= Blackburn Cult =

1922–1930 new religious movement

The Blackburn Cult, officially the Divine Order of the Royal Arms of the Great Eleven, or the Great Eleven Club, was a new religious movement started in 1922 by the American woman May Otis Blackburn. She started the group on Bunker Hill in Downtown Los Angeles, California, and later formed a retreat in the Southern California Simi Valley.

Blackburn was said to have received revelations directly from angels, and, along with her daughter Ruth Wieland Rizzio, believed that she was charged by the archangel Gabriel to write books revealing the mysteries of Heaven and Earth, and life and death.

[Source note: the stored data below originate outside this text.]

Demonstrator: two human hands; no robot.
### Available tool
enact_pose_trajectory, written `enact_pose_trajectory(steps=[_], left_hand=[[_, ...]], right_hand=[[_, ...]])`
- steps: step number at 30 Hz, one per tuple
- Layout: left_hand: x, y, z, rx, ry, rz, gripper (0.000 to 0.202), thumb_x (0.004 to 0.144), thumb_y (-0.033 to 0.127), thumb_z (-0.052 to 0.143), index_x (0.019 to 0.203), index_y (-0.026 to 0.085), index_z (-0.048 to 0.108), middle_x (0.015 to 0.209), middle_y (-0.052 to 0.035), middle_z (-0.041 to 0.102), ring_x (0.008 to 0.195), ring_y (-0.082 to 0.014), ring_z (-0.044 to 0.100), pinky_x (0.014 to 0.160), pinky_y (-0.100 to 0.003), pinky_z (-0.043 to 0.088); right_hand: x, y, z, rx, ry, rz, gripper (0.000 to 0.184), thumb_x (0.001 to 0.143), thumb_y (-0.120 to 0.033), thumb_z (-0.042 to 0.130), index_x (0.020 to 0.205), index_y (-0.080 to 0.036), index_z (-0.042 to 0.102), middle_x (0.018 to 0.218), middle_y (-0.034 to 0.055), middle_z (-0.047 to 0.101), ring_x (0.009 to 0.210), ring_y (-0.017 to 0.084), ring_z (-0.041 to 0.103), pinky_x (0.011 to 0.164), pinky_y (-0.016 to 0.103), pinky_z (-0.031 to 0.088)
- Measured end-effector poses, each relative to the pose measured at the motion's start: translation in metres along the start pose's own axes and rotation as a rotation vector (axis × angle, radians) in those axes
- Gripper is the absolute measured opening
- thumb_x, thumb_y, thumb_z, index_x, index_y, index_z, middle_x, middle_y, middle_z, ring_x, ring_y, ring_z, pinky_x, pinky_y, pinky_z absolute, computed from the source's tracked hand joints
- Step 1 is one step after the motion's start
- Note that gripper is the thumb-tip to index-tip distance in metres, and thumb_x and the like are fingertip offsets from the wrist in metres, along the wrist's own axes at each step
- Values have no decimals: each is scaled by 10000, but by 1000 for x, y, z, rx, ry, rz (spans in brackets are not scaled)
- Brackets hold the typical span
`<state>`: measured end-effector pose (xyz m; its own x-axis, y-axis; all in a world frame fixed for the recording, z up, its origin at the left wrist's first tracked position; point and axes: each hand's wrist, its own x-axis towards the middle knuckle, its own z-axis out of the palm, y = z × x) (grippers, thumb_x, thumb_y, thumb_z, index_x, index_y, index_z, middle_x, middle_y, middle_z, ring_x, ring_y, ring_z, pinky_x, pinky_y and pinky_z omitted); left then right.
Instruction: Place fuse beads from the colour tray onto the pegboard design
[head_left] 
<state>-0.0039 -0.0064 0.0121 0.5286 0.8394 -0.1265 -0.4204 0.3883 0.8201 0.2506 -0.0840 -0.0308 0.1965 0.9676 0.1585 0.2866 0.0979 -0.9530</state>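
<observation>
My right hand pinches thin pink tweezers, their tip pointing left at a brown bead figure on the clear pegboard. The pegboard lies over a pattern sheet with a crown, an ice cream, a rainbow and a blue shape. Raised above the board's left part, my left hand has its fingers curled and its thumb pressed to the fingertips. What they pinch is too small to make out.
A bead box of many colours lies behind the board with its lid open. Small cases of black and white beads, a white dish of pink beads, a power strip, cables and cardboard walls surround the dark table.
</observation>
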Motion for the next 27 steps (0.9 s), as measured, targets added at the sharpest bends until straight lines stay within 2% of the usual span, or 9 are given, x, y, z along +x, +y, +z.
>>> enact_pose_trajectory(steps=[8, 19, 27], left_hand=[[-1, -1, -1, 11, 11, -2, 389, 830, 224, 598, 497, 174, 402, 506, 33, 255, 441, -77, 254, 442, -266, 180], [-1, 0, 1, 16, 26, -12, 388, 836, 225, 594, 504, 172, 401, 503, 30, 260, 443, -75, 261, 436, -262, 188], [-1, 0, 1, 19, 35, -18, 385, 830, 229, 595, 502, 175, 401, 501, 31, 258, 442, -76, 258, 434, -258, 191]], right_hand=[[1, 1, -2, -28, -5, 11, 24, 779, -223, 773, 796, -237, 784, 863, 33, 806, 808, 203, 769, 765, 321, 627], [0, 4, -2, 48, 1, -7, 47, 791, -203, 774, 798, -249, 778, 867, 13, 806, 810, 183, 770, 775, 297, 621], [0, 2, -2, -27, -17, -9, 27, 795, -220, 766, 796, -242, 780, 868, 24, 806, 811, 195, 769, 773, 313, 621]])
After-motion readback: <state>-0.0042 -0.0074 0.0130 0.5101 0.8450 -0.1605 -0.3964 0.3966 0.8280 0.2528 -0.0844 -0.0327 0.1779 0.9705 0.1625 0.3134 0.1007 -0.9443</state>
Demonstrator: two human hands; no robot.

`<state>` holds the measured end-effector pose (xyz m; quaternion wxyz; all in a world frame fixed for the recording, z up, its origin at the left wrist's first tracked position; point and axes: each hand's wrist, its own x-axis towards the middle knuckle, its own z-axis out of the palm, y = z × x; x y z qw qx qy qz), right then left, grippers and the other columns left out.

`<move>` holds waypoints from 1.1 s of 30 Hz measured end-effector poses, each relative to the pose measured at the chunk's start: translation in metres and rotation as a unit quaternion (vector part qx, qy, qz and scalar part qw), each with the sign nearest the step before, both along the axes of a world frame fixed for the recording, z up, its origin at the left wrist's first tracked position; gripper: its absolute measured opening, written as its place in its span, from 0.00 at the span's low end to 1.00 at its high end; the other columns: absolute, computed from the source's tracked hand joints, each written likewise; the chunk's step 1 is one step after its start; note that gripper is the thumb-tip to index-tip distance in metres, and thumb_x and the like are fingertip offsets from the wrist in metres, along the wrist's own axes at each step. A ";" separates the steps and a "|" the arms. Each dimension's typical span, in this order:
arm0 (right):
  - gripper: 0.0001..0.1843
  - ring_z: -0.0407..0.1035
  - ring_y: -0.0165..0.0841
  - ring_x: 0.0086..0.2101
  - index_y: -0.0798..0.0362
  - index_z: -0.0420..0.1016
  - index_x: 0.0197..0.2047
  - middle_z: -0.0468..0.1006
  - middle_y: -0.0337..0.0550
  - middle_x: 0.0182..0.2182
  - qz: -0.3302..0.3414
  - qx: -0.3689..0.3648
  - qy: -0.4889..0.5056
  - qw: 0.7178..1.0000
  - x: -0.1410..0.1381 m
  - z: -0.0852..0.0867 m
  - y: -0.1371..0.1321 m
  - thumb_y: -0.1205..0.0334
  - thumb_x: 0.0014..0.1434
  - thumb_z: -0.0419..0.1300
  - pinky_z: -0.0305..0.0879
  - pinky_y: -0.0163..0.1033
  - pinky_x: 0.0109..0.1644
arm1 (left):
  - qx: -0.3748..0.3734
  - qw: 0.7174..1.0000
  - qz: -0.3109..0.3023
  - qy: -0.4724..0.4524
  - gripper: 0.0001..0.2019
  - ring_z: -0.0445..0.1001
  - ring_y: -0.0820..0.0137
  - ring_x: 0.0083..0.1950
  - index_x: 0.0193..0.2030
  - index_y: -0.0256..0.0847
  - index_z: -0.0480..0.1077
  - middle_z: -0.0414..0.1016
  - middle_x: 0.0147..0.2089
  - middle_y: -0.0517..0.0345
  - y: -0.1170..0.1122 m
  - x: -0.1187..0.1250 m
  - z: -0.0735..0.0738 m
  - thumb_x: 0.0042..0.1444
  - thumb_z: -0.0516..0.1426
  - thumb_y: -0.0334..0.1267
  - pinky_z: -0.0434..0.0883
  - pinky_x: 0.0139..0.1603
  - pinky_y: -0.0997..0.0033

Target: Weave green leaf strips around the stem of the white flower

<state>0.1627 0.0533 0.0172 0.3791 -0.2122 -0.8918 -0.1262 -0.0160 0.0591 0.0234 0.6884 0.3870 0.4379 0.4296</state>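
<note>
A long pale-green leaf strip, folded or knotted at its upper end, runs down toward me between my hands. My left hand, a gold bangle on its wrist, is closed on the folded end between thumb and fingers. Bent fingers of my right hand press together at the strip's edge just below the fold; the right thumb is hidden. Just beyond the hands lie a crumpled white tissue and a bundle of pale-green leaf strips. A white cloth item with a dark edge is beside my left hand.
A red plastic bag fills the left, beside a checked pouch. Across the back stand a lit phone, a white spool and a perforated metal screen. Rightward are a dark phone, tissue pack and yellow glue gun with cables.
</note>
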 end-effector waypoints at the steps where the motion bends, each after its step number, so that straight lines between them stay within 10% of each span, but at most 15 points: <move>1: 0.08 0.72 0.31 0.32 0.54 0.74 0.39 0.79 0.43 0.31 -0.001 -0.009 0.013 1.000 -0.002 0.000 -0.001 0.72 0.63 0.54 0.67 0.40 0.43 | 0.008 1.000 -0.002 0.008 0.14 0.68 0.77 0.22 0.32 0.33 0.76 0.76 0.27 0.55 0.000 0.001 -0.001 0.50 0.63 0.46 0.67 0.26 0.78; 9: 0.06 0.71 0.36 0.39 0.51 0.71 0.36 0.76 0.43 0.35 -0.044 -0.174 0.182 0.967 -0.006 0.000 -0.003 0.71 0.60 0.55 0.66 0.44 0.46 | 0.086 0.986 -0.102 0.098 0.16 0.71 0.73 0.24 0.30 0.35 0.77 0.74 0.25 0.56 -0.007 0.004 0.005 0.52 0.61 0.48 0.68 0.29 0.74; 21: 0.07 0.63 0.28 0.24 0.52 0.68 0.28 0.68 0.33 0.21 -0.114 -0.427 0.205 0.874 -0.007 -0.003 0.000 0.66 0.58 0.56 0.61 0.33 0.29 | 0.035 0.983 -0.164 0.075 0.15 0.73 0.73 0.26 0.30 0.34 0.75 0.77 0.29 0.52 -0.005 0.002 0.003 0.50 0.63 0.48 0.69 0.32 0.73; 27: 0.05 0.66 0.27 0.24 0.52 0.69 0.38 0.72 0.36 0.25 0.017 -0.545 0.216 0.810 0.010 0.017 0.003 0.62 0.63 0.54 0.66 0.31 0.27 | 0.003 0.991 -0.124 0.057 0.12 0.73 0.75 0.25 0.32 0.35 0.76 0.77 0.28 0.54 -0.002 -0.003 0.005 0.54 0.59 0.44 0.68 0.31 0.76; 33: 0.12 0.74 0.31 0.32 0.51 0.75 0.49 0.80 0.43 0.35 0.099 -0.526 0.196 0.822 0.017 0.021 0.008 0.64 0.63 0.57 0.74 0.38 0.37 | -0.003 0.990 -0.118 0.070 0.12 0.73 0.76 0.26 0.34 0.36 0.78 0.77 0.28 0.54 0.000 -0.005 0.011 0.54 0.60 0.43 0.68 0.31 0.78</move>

Newspaper articles from the period reported strange rituals including the sacrifice of animals, sex scandals and attempts to resurrect a dead 16-year-old girl. Police found the corpse of young woman Willa Rhoads under the floor at the Rhoadses' residence, wrapped in spices and salt, and surrounded by the bodies of seven dead dogs. Mr. and Mrs. Rhoads later confessed to the police that they had placed their daughter in the tomb fourteen months earlier at the suggestion of May Otis Blackburn. The cult was also accused of killing a member in an oven, poisoning another during a "whirling dervish" ceremony, and making several other members disappear.

== Indicted for grand theft ==
In 1929, group leaders were indicted in Los Angeles for grand theft and investigated in connection with the disappearances of several members. These indictments created a sensation after the background of the grand theft was revealed to the public. May Otis Blackburn was charged with twelve counts of grand theft, and articles at that time referred to her as a "cult leader".

According to Time magazine, the Blackburn Cult was also known as "The Great Eleven", and May Otis Blackburn was referred to as the "Heel of God".

The cult collapsed after May Otis Blackburn was imprisoned for stealing 40,000 dollars from Clifford Dabney.

== Depicted in theatrical productions ==
In October 2007, actresses playing May Otis Blackburn and Ruth Rizzio appeared in the Ghost Tour in Strathearn Park, in Simi Valley, California. The actress playing Blackburn stated: "May Otis is really fun and flamboyant ... She's a cult leader. Who wouldn't want to play a cult leader?" The Ghost Tour in Robert P. Strathearn Historical Park had previously featured Blackburn in 1999.

== Subject of fictionalized history ==
In 2008, R.J. Baudé, son of the last surviving member of the Great Eleven, published a fact-based novel about the group, The Blackburn Chronicles: A Tale of Murder, Money and Madness.
The Kept Girl, Kim Cooper's novel about the cult, was published in 2014.

== Non-fiction/historical accounts ==
S. Fort (2014) wrote a detailed historical account of the rise and fall of the Divine Order of the Royal Arms of the Great Eleven.

The Blackburn Cult was the subject of episode 632 of The Dollop Podcast, released on 7 May 2024.